__Items from a dataset__
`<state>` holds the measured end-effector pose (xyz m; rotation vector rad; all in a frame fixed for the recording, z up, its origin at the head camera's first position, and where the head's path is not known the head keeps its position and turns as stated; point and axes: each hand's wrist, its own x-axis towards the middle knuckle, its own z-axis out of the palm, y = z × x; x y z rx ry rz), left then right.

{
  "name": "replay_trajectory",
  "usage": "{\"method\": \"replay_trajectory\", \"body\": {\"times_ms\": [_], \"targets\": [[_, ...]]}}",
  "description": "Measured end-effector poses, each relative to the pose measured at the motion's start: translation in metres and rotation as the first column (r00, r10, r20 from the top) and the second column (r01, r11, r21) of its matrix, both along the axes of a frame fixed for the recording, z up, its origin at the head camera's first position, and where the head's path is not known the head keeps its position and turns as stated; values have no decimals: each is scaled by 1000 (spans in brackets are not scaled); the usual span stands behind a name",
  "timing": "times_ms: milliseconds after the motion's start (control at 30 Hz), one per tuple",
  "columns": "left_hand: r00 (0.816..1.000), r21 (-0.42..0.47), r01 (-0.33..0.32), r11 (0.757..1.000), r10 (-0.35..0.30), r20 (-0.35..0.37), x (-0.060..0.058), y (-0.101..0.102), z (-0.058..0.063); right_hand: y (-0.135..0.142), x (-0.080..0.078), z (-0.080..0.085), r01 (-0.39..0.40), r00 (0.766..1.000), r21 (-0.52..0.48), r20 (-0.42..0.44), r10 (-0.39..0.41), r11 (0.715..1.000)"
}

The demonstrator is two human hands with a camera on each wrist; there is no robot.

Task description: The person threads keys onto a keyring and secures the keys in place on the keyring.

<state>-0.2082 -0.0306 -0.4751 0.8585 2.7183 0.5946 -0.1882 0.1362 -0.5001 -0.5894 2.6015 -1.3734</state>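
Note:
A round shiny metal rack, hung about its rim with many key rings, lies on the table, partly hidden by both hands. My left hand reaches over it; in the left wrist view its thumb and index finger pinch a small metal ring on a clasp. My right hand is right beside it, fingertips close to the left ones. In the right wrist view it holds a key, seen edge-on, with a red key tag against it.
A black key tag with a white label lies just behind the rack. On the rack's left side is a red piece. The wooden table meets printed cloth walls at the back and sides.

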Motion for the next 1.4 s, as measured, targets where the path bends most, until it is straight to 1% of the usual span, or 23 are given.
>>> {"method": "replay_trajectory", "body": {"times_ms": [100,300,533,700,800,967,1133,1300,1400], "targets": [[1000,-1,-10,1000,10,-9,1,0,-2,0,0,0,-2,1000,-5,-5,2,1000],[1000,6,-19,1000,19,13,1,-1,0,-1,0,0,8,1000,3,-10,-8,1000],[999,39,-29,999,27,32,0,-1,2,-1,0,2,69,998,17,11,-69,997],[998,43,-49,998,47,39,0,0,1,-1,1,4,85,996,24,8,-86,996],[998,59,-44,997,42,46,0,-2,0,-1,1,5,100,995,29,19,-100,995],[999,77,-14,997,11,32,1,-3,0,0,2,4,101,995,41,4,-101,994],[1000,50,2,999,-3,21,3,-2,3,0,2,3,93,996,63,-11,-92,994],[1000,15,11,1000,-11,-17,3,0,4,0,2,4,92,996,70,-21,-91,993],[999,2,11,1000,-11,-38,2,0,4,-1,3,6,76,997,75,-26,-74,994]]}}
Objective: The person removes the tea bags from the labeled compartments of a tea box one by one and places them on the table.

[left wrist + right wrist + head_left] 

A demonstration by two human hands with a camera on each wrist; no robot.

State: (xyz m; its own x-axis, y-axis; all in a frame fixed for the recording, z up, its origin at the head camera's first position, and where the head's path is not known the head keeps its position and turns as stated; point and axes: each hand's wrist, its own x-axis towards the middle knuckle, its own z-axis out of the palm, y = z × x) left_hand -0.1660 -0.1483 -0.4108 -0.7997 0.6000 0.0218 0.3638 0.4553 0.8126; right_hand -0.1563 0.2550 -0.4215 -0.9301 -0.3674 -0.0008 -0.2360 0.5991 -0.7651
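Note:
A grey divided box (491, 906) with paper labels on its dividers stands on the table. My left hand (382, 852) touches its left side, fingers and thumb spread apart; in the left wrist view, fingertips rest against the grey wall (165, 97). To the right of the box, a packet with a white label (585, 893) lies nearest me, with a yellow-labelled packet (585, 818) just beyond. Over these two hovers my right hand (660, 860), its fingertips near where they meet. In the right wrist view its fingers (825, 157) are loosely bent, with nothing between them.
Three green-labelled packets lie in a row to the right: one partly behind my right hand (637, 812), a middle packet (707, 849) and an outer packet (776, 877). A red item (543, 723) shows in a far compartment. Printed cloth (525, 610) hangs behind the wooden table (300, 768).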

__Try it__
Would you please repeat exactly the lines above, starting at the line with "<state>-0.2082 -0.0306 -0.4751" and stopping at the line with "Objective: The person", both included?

__Answer to the exercise__
<state>-0.2082 -0.0306 -0.4751 0.8585 2.7183 0.5946 -0.1882 0.1362 -0.5001 -0.5894 2.6015 -1.3734</state>
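Note:
A round shiny metal rack, hung about its rim with many key rings, lies on the table, partly hidden by both hands. My left hand reaches over it; in the left wrist view its thumb and index finger pinch a small metal ring on a clasp. My right hand is right beside it, fingertips close to the left ones. In the right wrist view it holds a key, seen edge-on, with a red key tag against it.
A black key tag with a white label lies just behind the rack. On the rack's left side is a red piece. The wooden table meets printed cloth walls at the back and sides.
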
Motion for the next 1.4 s, as measured, targets where the path bends most, until it is straight to 1% of the usual span, or 23 are given.
>>> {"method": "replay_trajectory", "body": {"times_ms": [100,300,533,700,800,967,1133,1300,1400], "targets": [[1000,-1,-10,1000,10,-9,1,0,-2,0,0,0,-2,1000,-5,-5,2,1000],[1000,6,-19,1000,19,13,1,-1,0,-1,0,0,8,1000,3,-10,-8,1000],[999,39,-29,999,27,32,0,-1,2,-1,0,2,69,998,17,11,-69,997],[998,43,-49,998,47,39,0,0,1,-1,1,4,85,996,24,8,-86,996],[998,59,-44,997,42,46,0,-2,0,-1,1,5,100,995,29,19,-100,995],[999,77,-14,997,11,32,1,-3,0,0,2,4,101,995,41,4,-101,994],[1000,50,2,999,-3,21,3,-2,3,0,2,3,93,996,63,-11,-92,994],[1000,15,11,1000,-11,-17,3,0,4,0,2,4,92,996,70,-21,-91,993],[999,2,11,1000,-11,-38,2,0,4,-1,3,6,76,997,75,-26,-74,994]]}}
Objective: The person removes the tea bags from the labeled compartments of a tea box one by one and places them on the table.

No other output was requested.